Bem, aí está, espero que gostem do presentinho, e na sexta trago o Capítulo 20.

***


Dezembro quase findava, mas eu ainda me lembrava nitidamente do silêncio que reinara no auditório após as palavras do camarada inglês. Aquele silêncio saturado, abafado, cheio de bufos de quem está tentando segurar uma torrente de gargalhadas. Pode ter sido ilusão de ótica, mas acho que vi até os lábios de Tabanov se curvarem num sorriso fugaz.

Não é que não entendêssemos a seriedade da infração dele, mas havia um elemento cômico que não podia ser negado, e que ressaltou aos olhos do colega, quando ele teve que repetir as mesmas palavras diante de todos. Tenho certeza que a vergonha que passou foi suficiente para ele aprender a lição.

Quanto a nós na plateia, tentar segurar o riso fortaleceu mais os nossos músculos do abdômen do que semanas de exercícios físicos o teriam feito.

Obviamente aquele episódio encerrou a sessão. Se alguém tinha ficado por ser ouvido, creio eu que acabou recebendo clemência sem precisar da confissão. Não demoramos a ser absorvidos pelo turbilhão de estudos e atividades, e o incidente se enterrou no passado.

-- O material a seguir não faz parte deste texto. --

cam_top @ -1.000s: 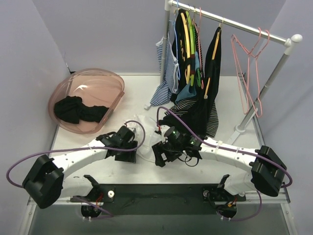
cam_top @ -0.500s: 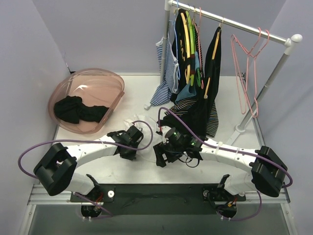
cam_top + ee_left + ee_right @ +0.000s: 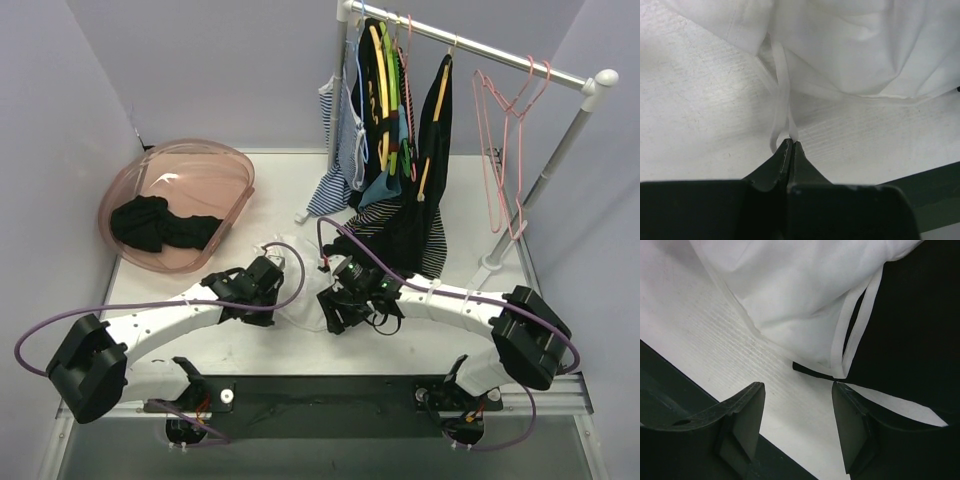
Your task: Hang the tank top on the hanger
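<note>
Grip comes first: at the bottom of the left wrist view our left gripper (image 3: pixel 790 144) is pinched shut on a strap (image 3: pixel 781 100) of the tank top (image 3: pixel 855 45), probably to lift that shoulder loop free. Our right gripper (image 3: pixel 797 390) hangs with jaws apart above the other strap (image 3: pixel 836 342), ready, we judge, to take it. The top lies crumpled on the table (image 3: pixel 282 187) at frame centre, white, thin, softly creased. The hanger (image 3: pixel 508 150) waits upper right on the rail (image 3: pixel 480 48), well apart.
</note>
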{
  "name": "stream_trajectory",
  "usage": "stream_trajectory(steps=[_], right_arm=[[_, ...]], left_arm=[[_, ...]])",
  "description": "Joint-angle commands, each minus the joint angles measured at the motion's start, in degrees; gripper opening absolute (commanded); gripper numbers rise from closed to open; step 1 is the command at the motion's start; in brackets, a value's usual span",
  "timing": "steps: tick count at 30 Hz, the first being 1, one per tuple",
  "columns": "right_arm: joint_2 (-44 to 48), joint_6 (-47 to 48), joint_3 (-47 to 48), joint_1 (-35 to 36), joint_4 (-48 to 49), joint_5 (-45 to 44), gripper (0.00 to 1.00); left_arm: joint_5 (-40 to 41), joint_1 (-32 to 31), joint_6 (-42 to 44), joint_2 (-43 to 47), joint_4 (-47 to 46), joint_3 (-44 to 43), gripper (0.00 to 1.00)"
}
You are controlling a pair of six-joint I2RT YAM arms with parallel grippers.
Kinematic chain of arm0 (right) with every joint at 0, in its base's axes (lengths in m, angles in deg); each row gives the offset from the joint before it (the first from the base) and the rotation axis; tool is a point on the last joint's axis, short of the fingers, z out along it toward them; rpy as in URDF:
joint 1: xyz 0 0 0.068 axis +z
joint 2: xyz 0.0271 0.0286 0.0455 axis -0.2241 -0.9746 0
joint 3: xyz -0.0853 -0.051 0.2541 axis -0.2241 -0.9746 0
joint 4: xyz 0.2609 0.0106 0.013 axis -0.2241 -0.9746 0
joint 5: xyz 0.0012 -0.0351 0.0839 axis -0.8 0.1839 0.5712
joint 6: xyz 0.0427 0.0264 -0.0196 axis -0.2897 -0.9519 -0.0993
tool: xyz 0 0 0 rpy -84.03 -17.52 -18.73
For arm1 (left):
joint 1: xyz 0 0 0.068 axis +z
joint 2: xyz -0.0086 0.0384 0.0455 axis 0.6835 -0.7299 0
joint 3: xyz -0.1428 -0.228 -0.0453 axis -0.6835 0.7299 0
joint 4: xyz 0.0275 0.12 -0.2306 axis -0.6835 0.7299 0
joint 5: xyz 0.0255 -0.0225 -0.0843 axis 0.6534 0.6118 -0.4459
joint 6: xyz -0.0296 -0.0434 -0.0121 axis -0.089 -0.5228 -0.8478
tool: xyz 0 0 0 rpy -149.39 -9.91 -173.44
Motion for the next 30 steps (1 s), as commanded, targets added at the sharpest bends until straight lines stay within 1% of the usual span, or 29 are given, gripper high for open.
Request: stream_trajectory(steps=[1, 11, 18, 21, 22, 24, 25, 28, 30], right_arm=[[-0.99, 3.26, 3.78, -1.5, -1.97, -2.17, 0.55], [-8.19, 5.2, 7.56, -2.3, -2.77, -1.55, 0.45], [-8.99, 4.76, 6.86, -2.3, -3.12, -2.96, 0.38], [-9.08, 5.02, 6.42, -2.3, -3.29, -2.87, 0.3], [-9.08, 4.94, 6.42, -2.3, -3.38, -2.7, 0.22], [-8.91, 5.03, 6.25, -2.13, -3.38, -2.78, 0.16], [-8.73, 5.11, 6.16, -2.04, -3.38, -2.78, 0.09], [-7.24, 5.03, 5.72, -1.77, -3.47, -3.57, 0.02], [-4.87, 5.11, 5.63, -1.34, -3.91, -4.27, 0.0]], left_arm=[[-1.14, -0.08, -1.83, 3.87, 2.79, 0.23, 0.0], [-0.88, 0.01, -2.71, 7.56, 5.08, 0.23, 0.0], [-1.06, 0.1, -2.89, 8.0, 5.34, 0.15, 0.0], [-0.97, 0.01, -2.89, 8.44, 5.78, 0.06, 0.0], [-0.88, 0.1, -2.97, 8.61, 5.78, -0.03, 0.0], [-0.62, 0.1, -2.97, 9.32, 6.48, -0.29, 0.0], [-0.53, 0.01, -2.97, 9.58, 6.75, -0.38, 0.0], [-0.35, 0.01, -2.97, 10.9, 7.71, -1.26, 0.0], [-1.14, 0.1, -2.1, 12.65, 7.63, -1.52, 0.0]])
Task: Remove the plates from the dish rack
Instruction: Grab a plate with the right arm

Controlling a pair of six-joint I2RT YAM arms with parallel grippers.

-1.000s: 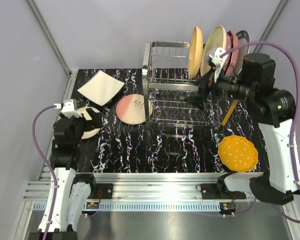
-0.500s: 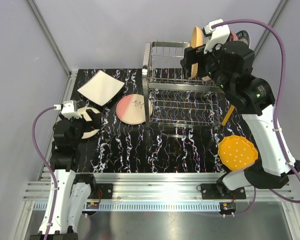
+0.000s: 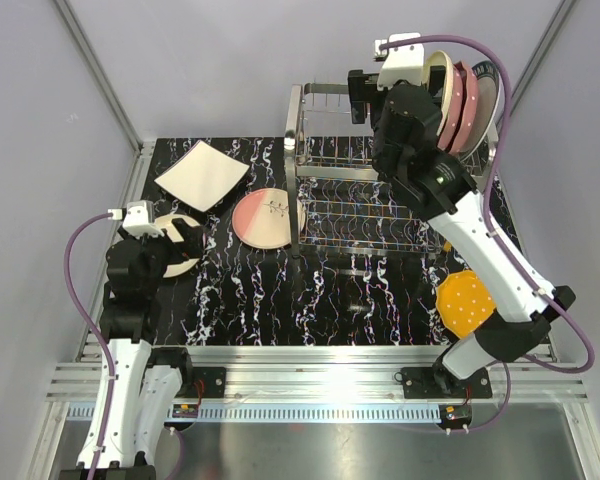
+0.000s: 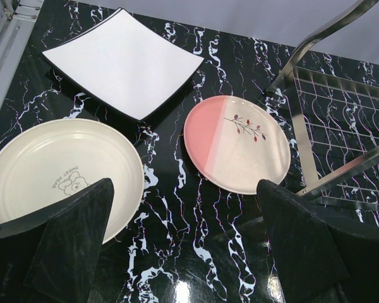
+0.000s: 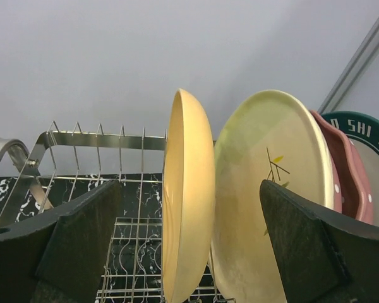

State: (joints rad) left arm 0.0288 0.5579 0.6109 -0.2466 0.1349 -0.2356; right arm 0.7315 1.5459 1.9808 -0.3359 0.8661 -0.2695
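Four plates [image 5: 265, 208] stand upright at the dish rack's [image 3: 360, 205] 2 o'clock end, at 1 o'clock on the table [image 3: 360, 300]. The wide-open right gripper [image 5: 189, 187] faces the yellow plate's [image 5: 191, 240] edge. The left gripper [image 4: 184, 188], also open, hovers at 9 o'clock over a cream plate [image 4: 63, 170].

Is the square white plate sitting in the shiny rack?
No, the square white plate lies flat on the black table, off to one side of the rack.

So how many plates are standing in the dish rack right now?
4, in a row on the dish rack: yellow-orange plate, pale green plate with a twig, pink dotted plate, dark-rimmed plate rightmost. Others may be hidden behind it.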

A essa altura do ano eu estava acostumada com as férias escolares se aproximando, o ritmo de trabalho diminuindo, e as atividades natalinas absorvendo as minhas energias e das outras professoras. Fazer cartões, montar presépios, contar para as crianças a origem do Natal. Bem, certamente que nada parecido aconteceria numa instituição de ensino para adultos, mas mesmo assim foi chocante quando os dias 24 e 25 de dezembro foram encarados como qualquer dia normal. Como assim, nada de Natal? Levantei a questão no Comitê de Celebrações. Ninguém segurou a risada, dessa vez. Alguém me explicou, com certo ar de condescendência, que o Natal fora até cancelado; desde 1929, era um dia normal de trabalho. Eu não queria mesmo movimentar o Comitê com essa finalidade, não era verdade? Ora, Camarada Liza, uma festa religiosa?! Tenha paciência.

Engoli calada meu desapontamento, e pensei em fazer uma visita ao seminarista da igreja de São Basílio na ocasião, se tivesse oportunidade.

Eu não poderia dizer, todavia, que dezembro de 1933 passou livre de eventos para mim, pois nesse mês chegou à ELI nosso colega Jaime, que tinha sido retido pela polícia, atrasando sua vinda, e – justamente por isso – vinha recheado de histórias.

Passando pelo corredor dos nossos dormitórios, certa noite, ouvi uma balbúrdia sem tamanho vindo do quarto de Silo e José Maria, quase numa reprodução do que tinha ocorrido no hotel Nacional. Havia mais vozes, porém, e todas falavam português, em meio a gargalhadas gostosas. Sorri comigo mesma, dirigindo-me ao meu quarto. De repente ouvi um grito uníssono:

– Anauê!

Mas o quê?!

Eu, que já estava com a mão na minha própria maçaneta, virei nos calcanhares e rumei para o quarto dos rapazes. Dessa vez não bati, e entrei direto, sobressaltando o palestrante, que estava de costas para a porta, e se virou de pronto.

Um rapaz desengonçado e orelhudo de cabelos negros e bochechas coradas fechou a boca e me encarou com ar inquisidor, pousando as mãos na cintura para recobrar a postura perdida pelo susto. Devolvi o olhar, e em seguida o desviei para inspecionar o resto do quarto. Silo, José Maria e Astrakhanov estavam sentados nas camas, os dois primeiros tentando recuperar o ar esvaído nas gargalhadas, e o terceiro com um sorriso bobo no rosto, divertindo-se com a reação dos seus alunos a sabe-se lá que miquices estivera fazendo o recém-chegado, apesar de não entender muito bem do que estavam rindo.